Drowned Country by Emily Tesh — Florence + The Machine

There are not words enough in my vocabulary to convey to you how much I loved Emily Tesh’s Silver In The Wood. It was just perfect, a beautiful tale of forests and folklore and the rot hiding in both. The characters immediately took up residence in my head and haven’t left since. When I heard a sequel was coming out I nearly wept with joy. Drowned Country was beyond my wildest dreams, bringing back beloved characters and adding wonderful new ones—there’s even a vampire! It could not have been more tailor-made for me.

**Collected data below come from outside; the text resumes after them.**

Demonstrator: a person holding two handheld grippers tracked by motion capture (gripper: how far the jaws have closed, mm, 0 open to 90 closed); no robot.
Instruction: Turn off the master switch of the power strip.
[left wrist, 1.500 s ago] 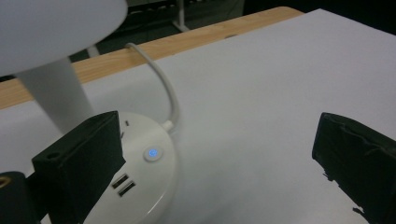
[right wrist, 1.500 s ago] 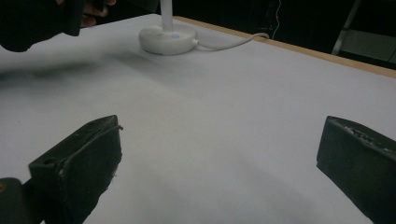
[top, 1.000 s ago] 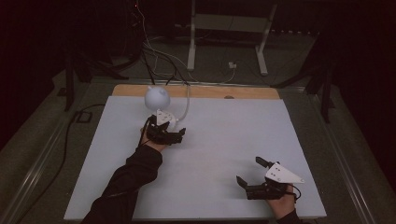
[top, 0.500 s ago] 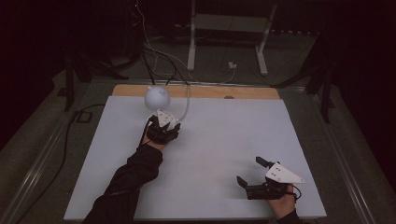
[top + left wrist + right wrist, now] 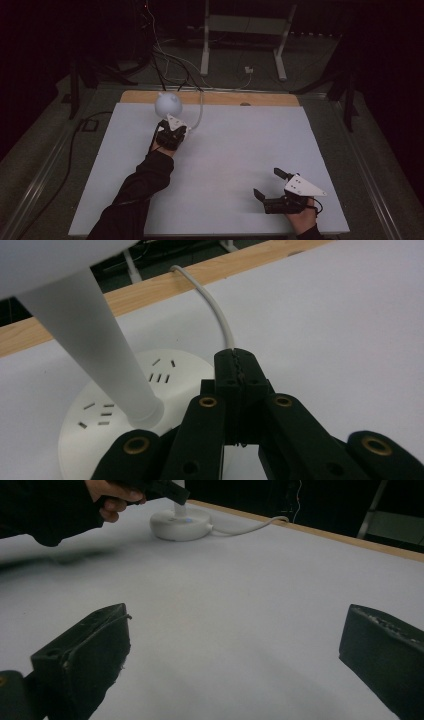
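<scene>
White plastic marks the thing we are working at: a small desk lamp (image 5: 168,104) with a round head, a tapering stem and a disc base (image 5: 107,412), standing at the far left of the white tabletop (image 5: 240,150), near the bare wooden strip (image 5: 260,98) along its far edge. Its white cord (image 5: 212,302) curves from the base over that wooden edge.

Our left gripper (image 5: 171,134) hovers over the lamp's base, just on our side of the stem. Its jaws have just been closing and now stand pressed together, pad against pad, with nothing between them; in the left gripper view the closed tips sit above the rim of the base, right where the cord leaves it. Whether the tips touch the base we cannot tell.

Our right gripper (image 5: 272,186) rests low at the near right of the tabletop, well apart from the lamp, its jaws spread wide over bare surface, holding nothing.
</scene>
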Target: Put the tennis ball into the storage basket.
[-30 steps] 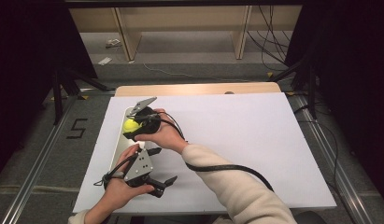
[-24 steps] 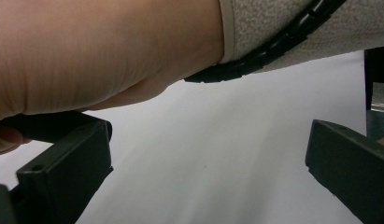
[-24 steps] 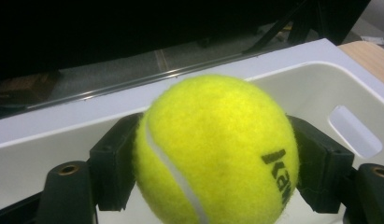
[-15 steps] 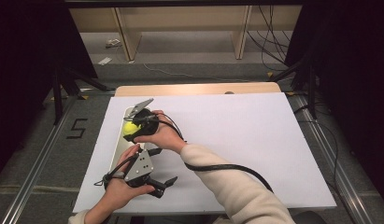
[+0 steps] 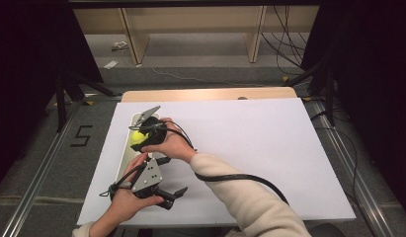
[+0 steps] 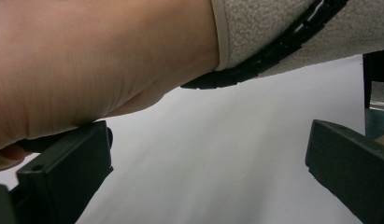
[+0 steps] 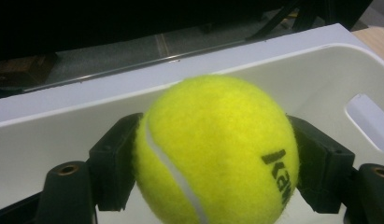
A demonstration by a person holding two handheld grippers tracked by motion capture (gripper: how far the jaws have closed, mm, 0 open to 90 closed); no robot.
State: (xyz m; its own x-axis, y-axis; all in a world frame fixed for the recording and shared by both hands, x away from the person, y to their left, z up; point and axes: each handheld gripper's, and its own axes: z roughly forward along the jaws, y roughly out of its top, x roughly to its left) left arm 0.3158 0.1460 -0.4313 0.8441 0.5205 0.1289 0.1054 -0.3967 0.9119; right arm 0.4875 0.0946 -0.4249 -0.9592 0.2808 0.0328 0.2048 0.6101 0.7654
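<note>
Just one tennis ball (image 7: 217, 151), pinched by the right tongs (image 7: 213, 158) over one white tray (image 7: 320, 74). Left tongs (image 6: 203, 177) were spread empty, right wrist crossing just above them.

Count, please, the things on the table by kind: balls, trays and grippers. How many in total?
Tennis ball: 1, yellow, clamped by the right gripper over the tray.
White tray: 1.
Grippers: 2, the right gripper and the left gripper, whose fingers stand apart.
Total: 4.
</note>
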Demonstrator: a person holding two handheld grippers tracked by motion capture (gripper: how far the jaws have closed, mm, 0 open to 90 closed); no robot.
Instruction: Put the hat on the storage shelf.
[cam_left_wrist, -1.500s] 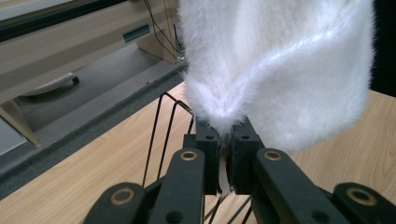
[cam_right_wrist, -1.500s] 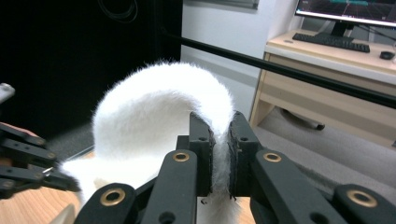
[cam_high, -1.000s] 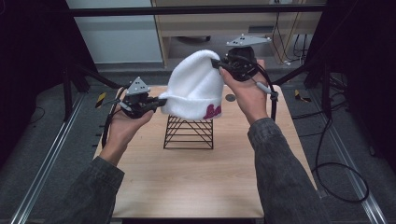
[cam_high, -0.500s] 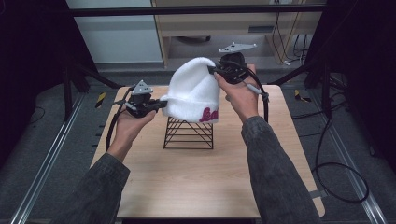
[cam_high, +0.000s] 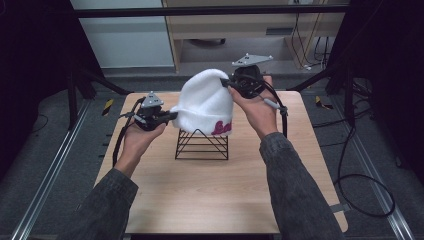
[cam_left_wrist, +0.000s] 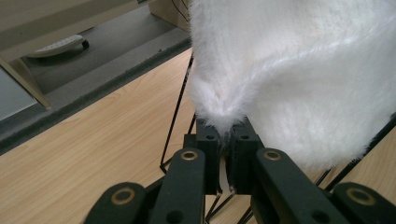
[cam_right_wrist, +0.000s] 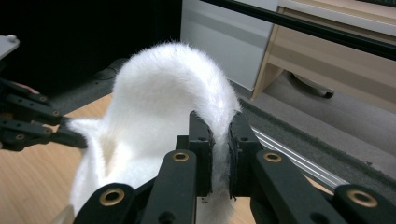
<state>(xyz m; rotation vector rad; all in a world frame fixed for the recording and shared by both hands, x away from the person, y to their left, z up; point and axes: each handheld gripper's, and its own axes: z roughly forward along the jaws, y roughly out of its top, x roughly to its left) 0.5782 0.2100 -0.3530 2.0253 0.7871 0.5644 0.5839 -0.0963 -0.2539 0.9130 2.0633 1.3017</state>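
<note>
A fluffy white beanie with pink lettering on its brim hangs over a black wire stand at the middle of the wooden table. My left gripper is shut on the brim's left corner, pinching the fur between its pads. My right gripper is shut on the hat's upper right edge, fabric squeezed between its jaws. The beanie is stretched between the two grippers, and its lower edge rests on the stand's top.
The wooden table has free surface in front of the stand. Behind it stand a light wood cabinet and black frame rails. Cables trail over the floor at the right.
Both grippers have come down with the beanie held between them, lowering it onto the wire stand. The right gripper drew slightly nearer.
</note>
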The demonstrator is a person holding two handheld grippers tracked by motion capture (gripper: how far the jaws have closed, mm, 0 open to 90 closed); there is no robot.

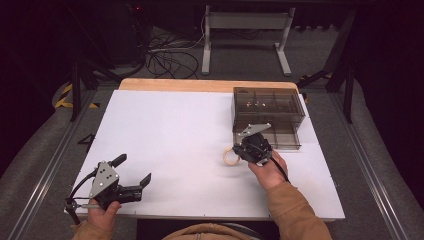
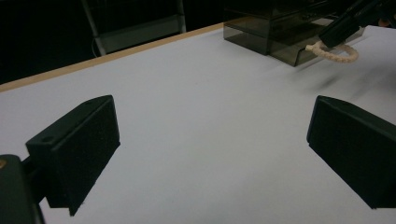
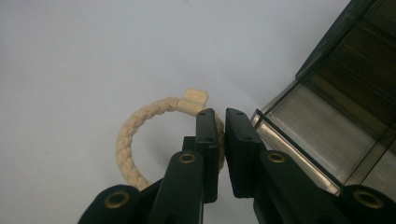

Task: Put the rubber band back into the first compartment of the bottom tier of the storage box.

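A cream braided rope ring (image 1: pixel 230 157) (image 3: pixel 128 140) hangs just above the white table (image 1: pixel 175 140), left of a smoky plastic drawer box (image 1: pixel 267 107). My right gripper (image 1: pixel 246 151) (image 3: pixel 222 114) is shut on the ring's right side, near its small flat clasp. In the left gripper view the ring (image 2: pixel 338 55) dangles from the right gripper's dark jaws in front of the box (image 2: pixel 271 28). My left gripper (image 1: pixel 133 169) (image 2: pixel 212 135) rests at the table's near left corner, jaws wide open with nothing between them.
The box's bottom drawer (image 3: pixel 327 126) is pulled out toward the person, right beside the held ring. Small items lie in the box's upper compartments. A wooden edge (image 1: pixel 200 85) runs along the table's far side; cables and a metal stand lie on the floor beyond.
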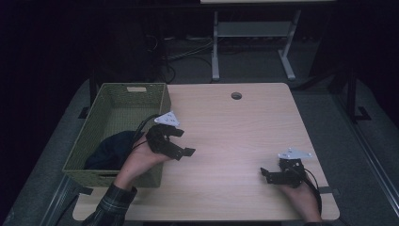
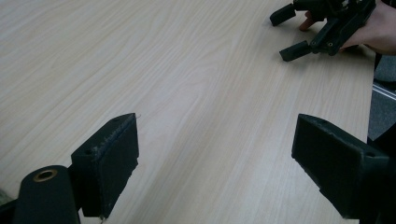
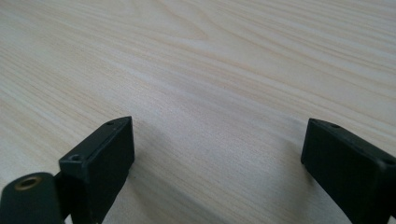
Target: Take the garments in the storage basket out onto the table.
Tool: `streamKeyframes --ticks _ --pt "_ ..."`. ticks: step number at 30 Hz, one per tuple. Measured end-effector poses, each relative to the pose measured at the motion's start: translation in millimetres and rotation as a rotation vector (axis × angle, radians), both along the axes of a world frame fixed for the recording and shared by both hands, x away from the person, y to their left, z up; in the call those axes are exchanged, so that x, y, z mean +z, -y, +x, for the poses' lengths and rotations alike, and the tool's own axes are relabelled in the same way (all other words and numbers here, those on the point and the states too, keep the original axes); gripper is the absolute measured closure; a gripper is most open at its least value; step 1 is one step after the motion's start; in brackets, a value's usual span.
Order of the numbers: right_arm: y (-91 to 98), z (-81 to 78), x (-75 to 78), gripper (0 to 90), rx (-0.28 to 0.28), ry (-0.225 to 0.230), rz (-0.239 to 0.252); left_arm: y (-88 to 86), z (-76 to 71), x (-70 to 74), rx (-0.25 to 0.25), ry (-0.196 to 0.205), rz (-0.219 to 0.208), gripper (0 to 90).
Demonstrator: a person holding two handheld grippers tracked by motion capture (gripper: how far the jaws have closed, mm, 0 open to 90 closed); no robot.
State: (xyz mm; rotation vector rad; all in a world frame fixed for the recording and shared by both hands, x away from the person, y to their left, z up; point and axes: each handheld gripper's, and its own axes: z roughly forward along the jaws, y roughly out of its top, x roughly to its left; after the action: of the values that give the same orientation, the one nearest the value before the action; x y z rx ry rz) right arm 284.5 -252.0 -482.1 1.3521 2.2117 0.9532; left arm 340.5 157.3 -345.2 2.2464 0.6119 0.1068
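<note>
My left gripper [image 1: 182,142] hovers over the wooden table [image 1: 235,136] just right of the green woven basket [image 1: 157,96], jaws wide apart and empty. In the left gripper view the same gripper [image 2: 217,165] looks across bare wood toward the right gripper [image 2: 288,32], held in a hand at the far edge. My right gripper [image 1: 264,174] rests low near the table's front right, open, nothing between its jaws. The right gripper view has that gripper [image 3: 217,165] spread over plain tabletop. A dark blue cloth [image 1: 110,150] lies inside the basket.
The basket takes up the table's left side and overhangs its left edge. A round cable hole [image 1: 236,95] sits near the table's far edge. Behind the table stands a white desk frame [image 1: 254,37] with cables [image 1: 188,52] on the dark floor.
</note>
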Motion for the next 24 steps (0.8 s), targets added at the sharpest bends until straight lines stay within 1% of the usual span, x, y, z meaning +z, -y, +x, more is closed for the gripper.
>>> streamKeyframes --ticks 4,9,10,11,14,15,19,20,24 --pt "-0.1 -0.1 0.1 9.4 -0.001 -0.001 0.001 -6.0 0.7 1.8 0.002 -0.003 0.008 14.3" --pt "0.0 0.0 0.0 9.4 0.000 0.000 0.000 -14.7 0.1 6.2 0.017 0.001 0.000 14.4" --pt "0.0 0.0 0.0 9.4 0.000 0.000 0.000 -16.4 0.7 6.7 0.016 0.004 0.004 14.4" --pt "0.0 0.0 0.0 9.4 0.000 0.000 0.000 -17.1 0.5 6.6 0.020 0.000 0.000 14.4" --pt "0.0 0.0 0.0 9.4 0.000 0.000 0.000 -20.6 1.1 7.0 0.013 -0.003 0.010 14.4" --pt "-0.1 -0.1 0.1 9.4 -0.001 -0.001 0.001 -21.7 0.6 7.1 0.022 -0.007 0.010 14.4" --pt "-0.1 0.0 0.0 9.4 -0.001 0.000 0.000 -29.1 1.3 9.5 0.029 0.000 0.021 14.4" --pt "-0.1 0.0 0.0 9.4 -0.001 -0.001 0.000 -31.1 1.2 10.0 0.038 0.001 0.015 14.4" --pt "0.0 0.0 0.0 9.4 -0.001 0.000 0.000 -39.0 1.5 12.4 0.055 0.006 0.018 14.4"
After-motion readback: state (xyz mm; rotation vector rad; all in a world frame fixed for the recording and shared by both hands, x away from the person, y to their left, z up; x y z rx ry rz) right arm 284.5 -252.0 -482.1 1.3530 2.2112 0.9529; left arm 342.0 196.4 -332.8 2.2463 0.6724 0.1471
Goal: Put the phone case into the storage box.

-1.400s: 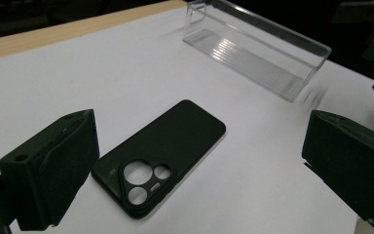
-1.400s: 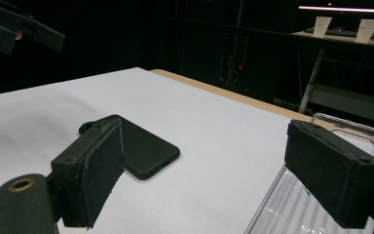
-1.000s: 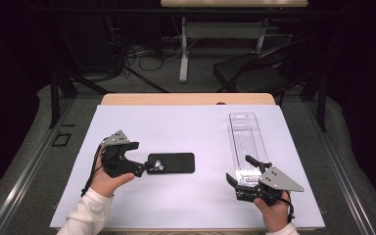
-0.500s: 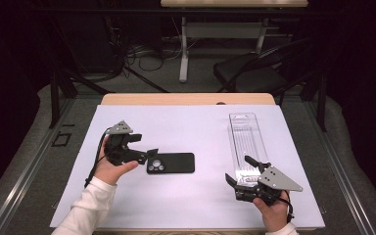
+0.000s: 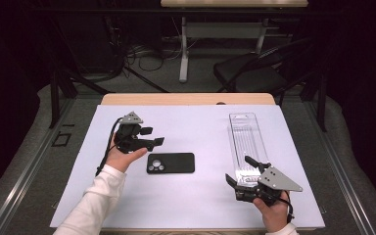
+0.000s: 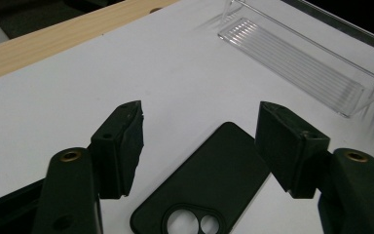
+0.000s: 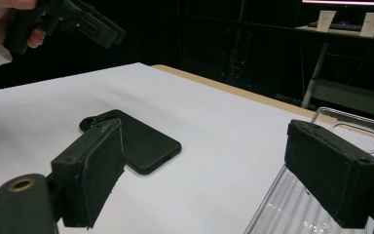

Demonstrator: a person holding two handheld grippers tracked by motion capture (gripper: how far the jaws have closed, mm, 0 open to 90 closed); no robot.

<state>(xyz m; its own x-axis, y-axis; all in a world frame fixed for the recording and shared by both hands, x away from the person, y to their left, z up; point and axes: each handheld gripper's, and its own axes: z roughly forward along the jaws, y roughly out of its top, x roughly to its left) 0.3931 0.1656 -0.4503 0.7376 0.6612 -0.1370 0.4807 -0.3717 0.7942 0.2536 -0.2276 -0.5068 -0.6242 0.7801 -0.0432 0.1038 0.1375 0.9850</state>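
Observation:
A black phone case lies flat on the white table top, camera cut-outs toward its left end. My left gripper hovers just beyond that end, up and to the left of it. Its jaws have just been closing, still stand apart, and hold nothing. In the left gripper view the phone case lies on the table below the left gripper. My right gripper stands open and empty at the near end of a clear plastic tray. The right gripper view shows the phone case beyond the right gripper.
The white sheet covers a wooden table whose far edge shows. The clear tray runs lengthwise along the right side. Behind the table are a dark chair, cables and a desk leg on the floor.
The left gripper has drawn back from the phone case's left end, toward the far side, and its jaws stand narrower. The phone case and the right gripper have not moved.

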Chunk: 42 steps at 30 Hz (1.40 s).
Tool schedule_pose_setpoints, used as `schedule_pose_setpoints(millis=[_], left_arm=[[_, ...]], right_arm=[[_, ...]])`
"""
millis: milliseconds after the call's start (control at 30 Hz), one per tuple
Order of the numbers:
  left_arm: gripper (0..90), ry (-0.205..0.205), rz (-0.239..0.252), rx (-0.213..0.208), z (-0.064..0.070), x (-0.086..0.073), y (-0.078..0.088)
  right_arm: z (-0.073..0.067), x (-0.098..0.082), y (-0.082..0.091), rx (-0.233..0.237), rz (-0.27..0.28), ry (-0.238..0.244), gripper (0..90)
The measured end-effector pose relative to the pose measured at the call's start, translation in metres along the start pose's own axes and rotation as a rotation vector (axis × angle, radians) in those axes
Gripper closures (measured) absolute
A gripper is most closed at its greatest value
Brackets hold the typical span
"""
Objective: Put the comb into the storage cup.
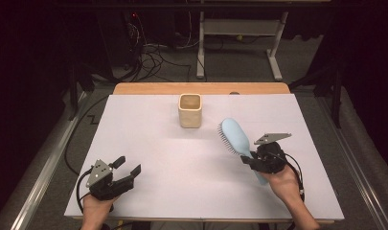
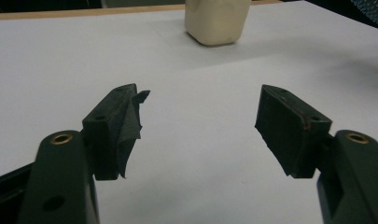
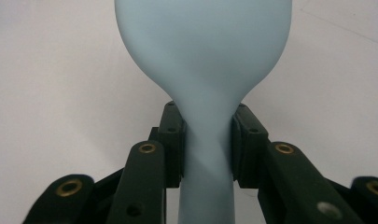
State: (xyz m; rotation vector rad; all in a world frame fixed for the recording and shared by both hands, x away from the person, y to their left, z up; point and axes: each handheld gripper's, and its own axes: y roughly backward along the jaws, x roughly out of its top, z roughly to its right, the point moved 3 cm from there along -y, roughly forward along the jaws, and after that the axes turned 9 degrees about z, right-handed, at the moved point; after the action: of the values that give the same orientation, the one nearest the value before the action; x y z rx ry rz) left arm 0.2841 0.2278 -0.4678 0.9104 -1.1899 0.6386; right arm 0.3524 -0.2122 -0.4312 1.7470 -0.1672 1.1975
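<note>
Jaws of right gripper [image 1: 247,160] clamped on hairbrush [image 1: 235,136] handle, brush head ahead. Left gripper [image 1: 129,167] jaws apart, nothing between; cup [image 1: 190,110] well beyond.

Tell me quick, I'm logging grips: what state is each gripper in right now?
Left gripper: open, nothing between its jaws.
Right gripper: closed on the handle of the light blue hairbrush.

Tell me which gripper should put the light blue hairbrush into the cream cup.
Right. The right gripper already clamps the light blue plastic hairbrush by its handle, with its head aimed toward the cream square cup. The left gripper is open, holds nothing and sits farther away.
</note>
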Motion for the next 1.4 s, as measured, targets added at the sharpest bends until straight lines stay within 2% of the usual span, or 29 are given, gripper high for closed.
schedule_pose_setpoints(millis=[133, 333, 700, 767, 1000, 1400], left_arm=[[29.9, -0.005, 0.002, -0.005, 0.002, 0.004, -0.001], [28.4, -0.023, -0.005, -0.030, 0.011, 0.011, -0.008], [27.9, -0.025, -0.019, -0.101, 0.029, 0.019, -0.025], [27.9, -0.031, -0.026, -0.110, 0.031, 0.020, -0.028], [27.3, -0.013, -0.041, -0.134, 0.035, 0.022, -0.033], [27.1, -0.038, -0.051, -0.185, 0.051, 0.030, -0.047]], right_arm=[[-0.004, -0.005, 0.001, 0.015, 0.022, -0.002, 70.6], [-0.008, -0.010, 0.004, 0.028, 0.040, -0.009, 70.6], [-0.014, -0.011, 0.005, 0.044, 0.063, 0.002, 70.6], [-0.015, -0.011, 0.004, 0.048, 0.062, 0.003, 70.5], [-0.020, -0.011, 0.002, 0.059, 0.061, 0.010, 70.6], [-0.025, -0.010, 0.000, 0.073, 0.068, 0.020, 70.6]])
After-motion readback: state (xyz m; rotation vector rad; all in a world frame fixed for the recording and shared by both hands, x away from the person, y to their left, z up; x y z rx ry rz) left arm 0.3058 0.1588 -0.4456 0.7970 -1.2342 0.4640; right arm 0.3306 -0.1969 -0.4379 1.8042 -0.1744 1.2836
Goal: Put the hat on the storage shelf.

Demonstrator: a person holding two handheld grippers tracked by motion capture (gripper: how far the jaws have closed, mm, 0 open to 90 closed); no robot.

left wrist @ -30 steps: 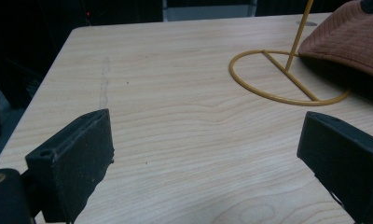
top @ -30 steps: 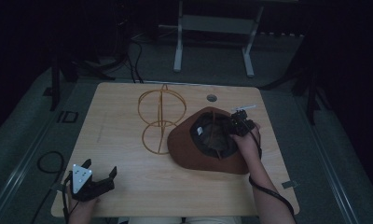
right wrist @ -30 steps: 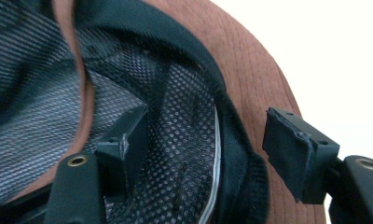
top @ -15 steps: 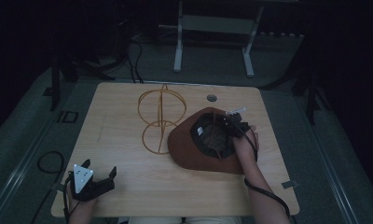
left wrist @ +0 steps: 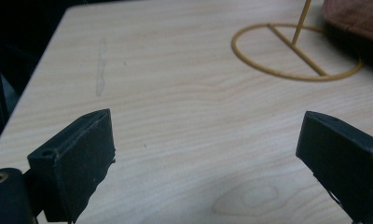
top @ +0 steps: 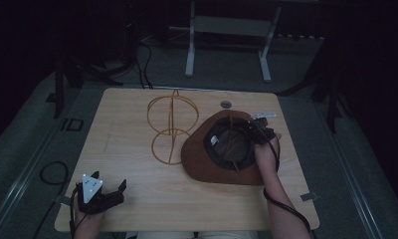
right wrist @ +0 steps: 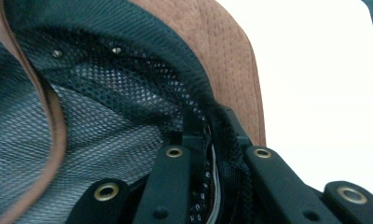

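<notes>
Since a second ago your right gripper (top: 258,130) has shifted a little along the hat's opening, and its jaws have just been closing; now they pinch the inner edge of the brown hat (top: 202,159), with the black mesh lining and sweatband caught between them. From the right gripper view, that band (right wrist: 211,154) runs straight up between the two black jaws, the suede brim curves away above and to the right of them, and the grey mesh of the crown spreads off to the left, crossed by a brown chin cord (right wrist: 54,121). Your right hand (top: 265,153) lies over the brim just behind the gripper.

The hat sits upside down on the wooden table (top: 137,199), its opening facing up, directly under and around your right gripper's tips. Just past the hat's far-left side stands a yellow wire hat stand (top: 171,124), its round base touching or tucked just under the brim; which of the two, you cannot tell from above.

Your left gripper (top: 107,195) has kept its place, well apart from the hat, low over the table's near corner. Its jaws are spread wide with nothing but bare wood between them. Ahead of it and off to the right, the left gripper view shows the stand's base ring (left wrist: 296,51), with a piece of the hat's brim (left wrist: 357,18) just beyond.
</notes>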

The second book has the same quiet beauty as the first volume but adds to its mythology, making it a grander adventure than before. We leave the forests and rush headlong into the sea. My soundtrack for the first novel was pure Hozier, that fairy prince of bogs and moss, and Drowned Country can’t be anything but his counterpart, the Unseelie queen herself, Florence Welch: her soaring vocals like the cry of seagulls, her lyrics dark and cold like the deepest part of the ocean, and threaded with magic and wonder and romance throughout.

Suggested Playlist:

  • “Ship To Wreck” by Florence + The Machine
  • “Peaceful Afternoon” by Rufus Wainwright
  • “If Ever I Stray” by Frank Turner
  • “Heart of My Own” by Basia Bulet
  • “Through the Roof n’ Underground” by Gogol Bordello

Buy the Book

Drowned Country

Drowned Country


 

Hopefully these books, songs, and bands give you something to look forward to and to relax with as you work your way through your To Read Pile. If ever there was a time to lose yourself in a new story with headphones drowning out the outside world, this is it. Let me know how you liked these playlists, and what other book and band pairings you’d recommend! Until we meet again, I’ve been your intrepid book DJ, signing off for now!

This article combines three previous posts from July 2019, March 2020, and August 2020.